### [Exercise objective]
Repeat the data exactly as given below, dropping every picture.

--- Source data ---

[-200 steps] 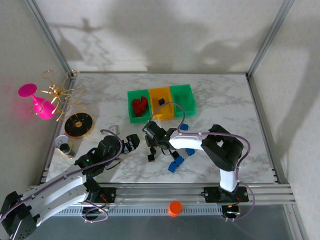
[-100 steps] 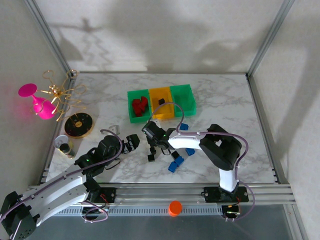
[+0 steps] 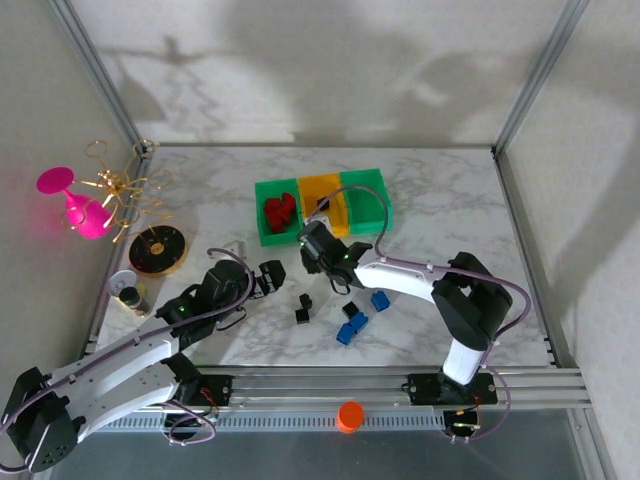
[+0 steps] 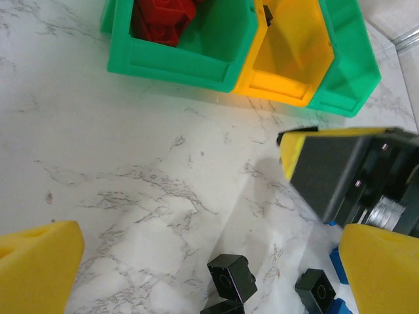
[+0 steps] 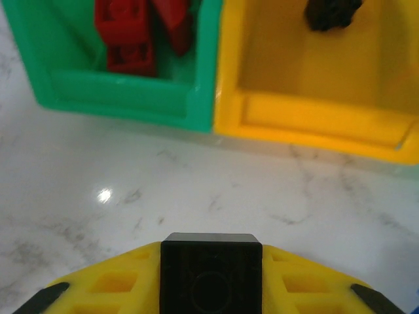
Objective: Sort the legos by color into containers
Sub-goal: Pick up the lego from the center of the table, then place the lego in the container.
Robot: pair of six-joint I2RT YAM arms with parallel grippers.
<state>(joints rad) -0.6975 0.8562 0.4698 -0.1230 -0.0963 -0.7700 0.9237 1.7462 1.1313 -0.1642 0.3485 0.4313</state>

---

### [Expected answer]
[-200 steps] 
[-100 steps] 
[+0 steps] 
[+0 steps] 
[+0 steps] 
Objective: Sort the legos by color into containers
Sub-goal: Pick up the lego from the center of the table, then place the lego in the container.
Robot: pair of six-joint I2RT YAM arms with parallel grippers.
<state>(joints rad) -0.6975 0.8562 0.4698 -0.1230 -0.0963 -0.7700 0.9237 1.7462 1.1313 -0.1642 0.3485 0.4313</state>

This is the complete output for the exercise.